Over the years I have seen many gurus come and go. Some crash and burn in a spectacular way, others slip out the back door quietly when their teachings fail. So let’s get one thing straight: I am not a guru. I am however the boss of this thread and as such I will not tolerate bad behavior of any sort.
Ok, now we got that sorted…
I decided to share my system. But to be honest, it’s not mine. I just assembled parts from other skilled people I’ve learned from over the years. As will be obvious I’ve borrowed the basic structure from Captain Currency, aka Andy Perry, who runs an excellent thread on this forum. I have also learned and borrowed concepts from Courtney D. Smith as well as from the Turtle Traders. And of course the Technical Templates threads also found on this forum are goldmines. These are just a small selection of the traders and books I’ve learned from, the full list would require a thread of its own…
TrendLover is a multiple timeframe system. As the name suggests it attempts to always trade in the direction of the trend. So, the first step when looking for a trade is to determine the trend, if any exists.

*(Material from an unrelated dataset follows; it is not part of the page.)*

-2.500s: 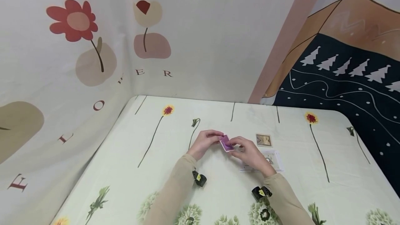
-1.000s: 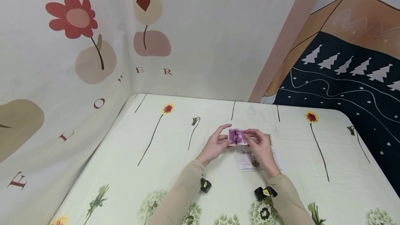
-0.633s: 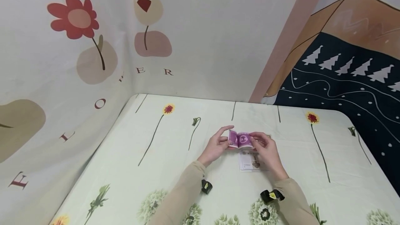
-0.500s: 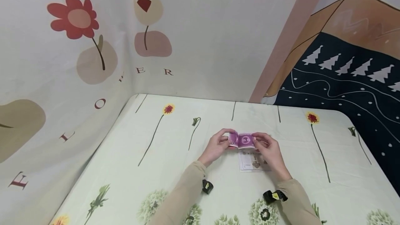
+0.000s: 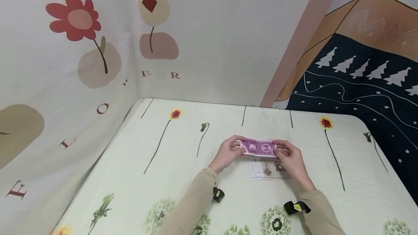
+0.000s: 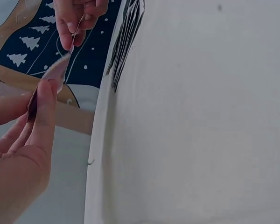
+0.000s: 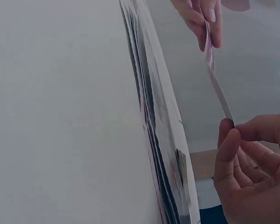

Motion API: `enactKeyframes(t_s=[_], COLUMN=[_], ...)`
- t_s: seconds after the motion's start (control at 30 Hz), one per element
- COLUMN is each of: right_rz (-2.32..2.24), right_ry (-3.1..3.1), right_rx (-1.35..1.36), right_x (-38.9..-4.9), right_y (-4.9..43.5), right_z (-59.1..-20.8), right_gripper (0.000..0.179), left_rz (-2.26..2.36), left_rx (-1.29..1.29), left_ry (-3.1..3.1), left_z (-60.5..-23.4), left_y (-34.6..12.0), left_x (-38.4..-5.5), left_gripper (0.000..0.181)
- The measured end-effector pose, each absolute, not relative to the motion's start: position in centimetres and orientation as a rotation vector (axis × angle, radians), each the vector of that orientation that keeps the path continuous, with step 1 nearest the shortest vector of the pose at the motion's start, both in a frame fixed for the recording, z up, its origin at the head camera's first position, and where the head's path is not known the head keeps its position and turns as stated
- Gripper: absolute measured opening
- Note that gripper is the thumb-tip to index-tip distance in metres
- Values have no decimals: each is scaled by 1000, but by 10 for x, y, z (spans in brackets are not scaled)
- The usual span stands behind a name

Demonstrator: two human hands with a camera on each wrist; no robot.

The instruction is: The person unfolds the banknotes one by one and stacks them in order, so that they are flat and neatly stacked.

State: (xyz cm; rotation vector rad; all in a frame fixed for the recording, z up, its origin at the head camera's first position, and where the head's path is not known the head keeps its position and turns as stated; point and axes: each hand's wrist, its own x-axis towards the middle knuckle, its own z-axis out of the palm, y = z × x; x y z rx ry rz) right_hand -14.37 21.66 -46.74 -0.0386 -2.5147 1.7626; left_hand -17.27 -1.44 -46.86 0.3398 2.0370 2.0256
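Observation:
A purple banknote (image 5: 258,148) with a crease across its middle is stretched between both hands above the table. My left hand (image 5: 225,154) pinches its left end between thumb and fingers, and my right hand (image 5: 294,160) pinches the right end the same way. In the left wrist view the banknote (image 6: 58,72) is seen nearly edge-on and slightly bent. Just below it lies a stack of paper notes (image 5: 261,169), its right part covered by the right hand. The right wrist view shows the stack's layered edges (image 7: 149,107).
A pale tablecloth (image 5: 183,144) printed with flowers covers the table. Printed cloth hangs behind (image 5: 215,46), with a dark tree-patterned cloth (image 5: 352,86) at the right. Black bands with yellow marks, one on the left wrist (image 5: 218,194), one on the right (image 5: 297,207), sit at the sleeves.
The purple banknote has gone from folded small to spread nearly flat. My right hand has moved right and slightly toward me, drawing its end out; the left has shifted right.

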Motion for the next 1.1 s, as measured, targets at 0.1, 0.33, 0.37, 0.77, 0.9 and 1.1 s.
enactKeyframes(t_s=[0.1,0.33,0.37,0.77,0.9,1.1], right_rz=[1775,1778,1770,1746,1738,1722], right_ry=[-2512,-2529,-2538,-2610,-2627,-2703], right_rx=[-49,-57,-60,-73,-50,-39], right_x=[-143,-142,-141,-140,-139,-136], right_y=[221,229,230,250,256,263], right_z=[-466,-466,-465,-461,-461,-464], right_gripper=[28,28,28,30,32,33], left_rz=[2002,1973,1972,1901,1827,1711], left_rx=[326,315,314,334,309,267], left_ry=[2065,2090,2094,2211,2264,2299], left_z=[-467,-464,-463,-461,-460,-460], left_y=[-13,-5,-4,6,8,12], left_x=[-173,-171,-171,-169,-169,-168], left_gripper=[39,34,33,27,26,24])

We apply a 60SMA to the two timeframes above our trading timeframe. Ie, if we want to trade the 4H timeframe we will then apply a 60SMA to the Daily and the Weekly timeframes. The system is built to fit Metatrader 4 and due to the sequence of different timeframes offered I’ve made some adjustments to which higher timeframe SMAs should be relevant to each trading timeframe.
So, to recapitulate, the first step involves finding an instrument where price is either above or below both of the higher timeframe SMAs.

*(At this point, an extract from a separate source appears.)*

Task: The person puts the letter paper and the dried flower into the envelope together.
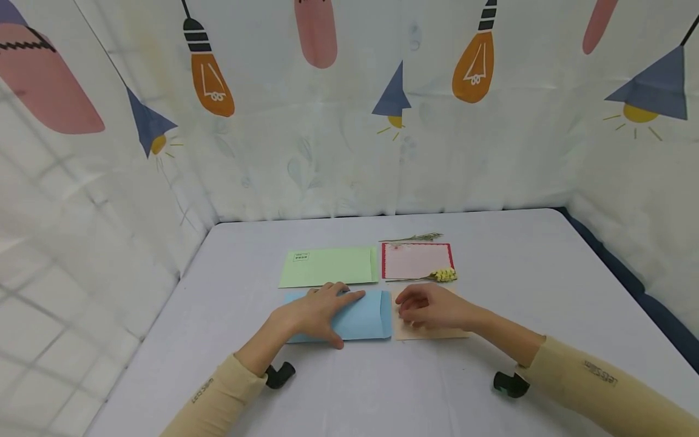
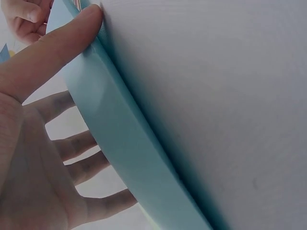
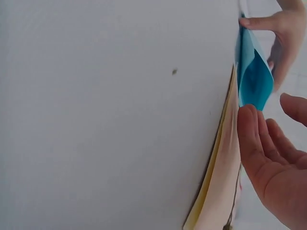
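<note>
Blue envelope [image 1: 363, 320] lies under the left grip [image 1: 321, 311], between thumb and fingers.

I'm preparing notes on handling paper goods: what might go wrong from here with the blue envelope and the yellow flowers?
The left hand spans the blue envelope, whose mouth gapes in the right wrist view; too much pressure might crease it.

The right hand is close to that open mouth, so a slip could bend its edge.

The yellow flowers lie just beyond the right hand; a careless sweep might crush them.
</note>
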Motion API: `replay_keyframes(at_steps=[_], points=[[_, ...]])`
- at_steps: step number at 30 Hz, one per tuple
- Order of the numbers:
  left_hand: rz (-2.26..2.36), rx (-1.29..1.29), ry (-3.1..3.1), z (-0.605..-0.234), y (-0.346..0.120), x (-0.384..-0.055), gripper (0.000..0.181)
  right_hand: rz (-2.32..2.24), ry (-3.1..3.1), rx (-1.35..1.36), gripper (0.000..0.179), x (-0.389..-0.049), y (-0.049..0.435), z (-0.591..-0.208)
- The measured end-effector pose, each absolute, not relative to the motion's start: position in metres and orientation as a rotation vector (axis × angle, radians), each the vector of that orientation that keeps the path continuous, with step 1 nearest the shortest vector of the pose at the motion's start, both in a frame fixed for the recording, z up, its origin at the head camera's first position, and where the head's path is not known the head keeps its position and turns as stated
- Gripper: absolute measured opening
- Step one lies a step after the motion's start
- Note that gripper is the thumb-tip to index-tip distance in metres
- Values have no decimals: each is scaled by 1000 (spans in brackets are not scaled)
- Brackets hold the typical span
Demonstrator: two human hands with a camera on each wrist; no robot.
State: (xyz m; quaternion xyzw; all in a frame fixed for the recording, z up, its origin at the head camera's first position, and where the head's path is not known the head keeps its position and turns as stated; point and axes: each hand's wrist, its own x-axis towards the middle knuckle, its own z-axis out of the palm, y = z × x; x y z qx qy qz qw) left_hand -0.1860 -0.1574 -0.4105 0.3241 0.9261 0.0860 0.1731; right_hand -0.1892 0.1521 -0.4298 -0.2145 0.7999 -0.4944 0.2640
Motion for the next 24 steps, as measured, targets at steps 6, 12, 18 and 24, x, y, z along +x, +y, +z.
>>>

The second step is to identify a retracement against the higher timeframe trend. We now operate on the trading timeframe. Here we apply a Stochastic indicator with settings: 14, 3, 3
If the price is above the higher timeframes’ SMAs, then we wait for the Stochastic on the trading timeframe to turn below 20, aka into oversold territory. We don’t care about Stochastic crossovers or wait for it to exit the oversold area again or anything else. All we care about is seeing the indicator close below 20.
Once this happens the next indicator comes into use, the Donchian channel. I will not explain what the Donchian channel or any other indicator does. If you don’t know then there are excellent resources just a google away.
The Donchian channel is set to a period of 10. We now place a pending order one pip or so above the upper Donchian channel, while making sure that the potential entry point is located above both higher timeframe SMAs.
We now keep moving the pending long order along with the Donchian channel until it either activates, or until the entry point sinks so low that it is no longer above both higher timeframe SMAs.
The one point that requires some discretion is the placement of the initial stop loss, I will get into this in a future post. Once the trade activates we will either be stopped out by the initial stop loss or by the lower Donchian channel which we will use as our trailing stop loss.
There are some other options for early exits that we will also discuss in a future post.
The beauty of this system is that it is scalable, ie it works for trading the 4H as well as the 5min timeframes.
I use a few modified indicators which I will post soon along with my template.
This system is of course not perfect and it will suffer losses just like any system, but it is built on very sound principles and I have not been able to find anything that is better. I also enjoy the fact that it is so simple that anyone can understand how and why it works.
There are so many threads here and on all other forums that focus on systems and approaches that simply do not work or are so difficult to understand that they become black box systems. I thought I should offer something that works consistently over time and that doesn’t use anything else than simple indicators from what can only be regarded as the public domain.